Take from the listing each line that has the string "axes".
───── The data ─────
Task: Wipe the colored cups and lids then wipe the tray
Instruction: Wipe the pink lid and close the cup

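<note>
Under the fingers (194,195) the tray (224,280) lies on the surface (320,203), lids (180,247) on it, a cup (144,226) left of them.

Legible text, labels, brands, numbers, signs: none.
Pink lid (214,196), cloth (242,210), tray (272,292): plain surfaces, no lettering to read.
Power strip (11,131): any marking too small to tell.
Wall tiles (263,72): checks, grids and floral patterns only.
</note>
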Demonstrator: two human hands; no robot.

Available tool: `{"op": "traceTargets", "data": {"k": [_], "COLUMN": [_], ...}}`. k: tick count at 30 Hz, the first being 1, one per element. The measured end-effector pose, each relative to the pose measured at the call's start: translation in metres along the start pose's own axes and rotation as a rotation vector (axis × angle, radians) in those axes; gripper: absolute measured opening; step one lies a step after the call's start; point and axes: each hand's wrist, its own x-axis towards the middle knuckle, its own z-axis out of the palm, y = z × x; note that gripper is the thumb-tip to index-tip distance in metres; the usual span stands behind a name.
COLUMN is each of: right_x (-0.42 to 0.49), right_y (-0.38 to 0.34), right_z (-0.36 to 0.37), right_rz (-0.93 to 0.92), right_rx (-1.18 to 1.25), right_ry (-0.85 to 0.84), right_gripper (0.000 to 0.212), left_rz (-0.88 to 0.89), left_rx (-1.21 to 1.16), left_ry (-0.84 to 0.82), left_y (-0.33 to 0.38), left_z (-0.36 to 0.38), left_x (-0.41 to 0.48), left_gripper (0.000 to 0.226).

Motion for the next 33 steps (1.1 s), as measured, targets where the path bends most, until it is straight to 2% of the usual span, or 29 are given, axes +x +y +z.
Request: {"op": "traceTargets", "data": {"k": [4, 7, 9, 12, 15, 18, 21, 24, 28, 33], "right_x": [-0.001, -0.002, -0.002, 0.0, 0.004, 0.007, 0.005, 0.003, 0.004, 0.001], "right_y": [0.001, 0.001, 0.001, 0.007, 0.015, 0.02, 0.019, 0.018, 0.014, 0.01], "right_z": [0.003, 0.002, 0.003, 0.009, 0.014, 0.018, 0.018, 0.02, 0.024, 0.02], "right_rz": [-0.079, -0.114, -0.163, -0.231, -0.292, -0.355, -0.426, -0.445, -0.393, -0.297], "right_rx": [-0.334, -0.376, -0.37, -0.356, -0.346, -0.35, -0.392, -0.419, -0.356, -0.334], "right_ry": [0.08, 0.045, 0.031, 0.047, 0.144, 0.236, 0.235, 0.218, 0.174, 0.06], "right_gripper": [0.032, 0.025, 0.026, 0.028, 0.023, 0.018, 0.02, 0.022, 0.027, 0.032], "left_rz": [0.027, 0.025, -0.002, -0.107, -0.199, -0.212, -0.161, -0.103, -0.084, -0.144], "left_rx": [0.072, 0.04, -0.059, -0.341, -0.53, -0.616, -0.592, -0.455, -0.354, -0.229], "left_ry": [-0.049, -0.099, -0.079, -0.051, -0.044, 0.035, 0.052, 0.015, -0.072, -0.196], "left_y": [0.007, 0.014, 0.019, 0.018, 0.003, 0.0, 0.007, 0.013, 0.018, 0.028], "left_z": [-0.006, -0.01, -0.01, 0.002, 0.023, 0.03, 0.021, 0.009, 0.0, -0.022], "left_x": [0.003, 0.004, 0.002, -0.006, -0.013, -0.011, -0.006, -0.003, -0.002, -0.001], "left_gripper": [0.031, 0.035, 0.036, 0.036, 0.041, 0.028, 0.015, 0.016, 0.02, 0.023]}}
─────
# Solution
Available tool: `{"op": "traceTargets", "data": {"k": [_], "COLUMN": [_], ...}}`. k: tick count at 30 Hz, the first being 1, one per element. The measured end-effector pose, each relative to the pose measured at the call's start: translation in metres along the start pose's own axes and rotation as a rotation vector (axis × angle, radians) in those axes; gripper: absolute measured opening; step one lies a step after the call's start; point and axes: each hand's wrist, its own x-axis towards the middle knuckle, its own z-axis out of the palm, y = z × x; note that gripper is the thumb-tip to index-tip distance in metres; the usual span stands behind a name.
Motion for the next 33 steps (1.1 s), as measured, targets where the path bends most, until it is straight to 2% of the usual span, or 29 are given, axes +x +y +z.

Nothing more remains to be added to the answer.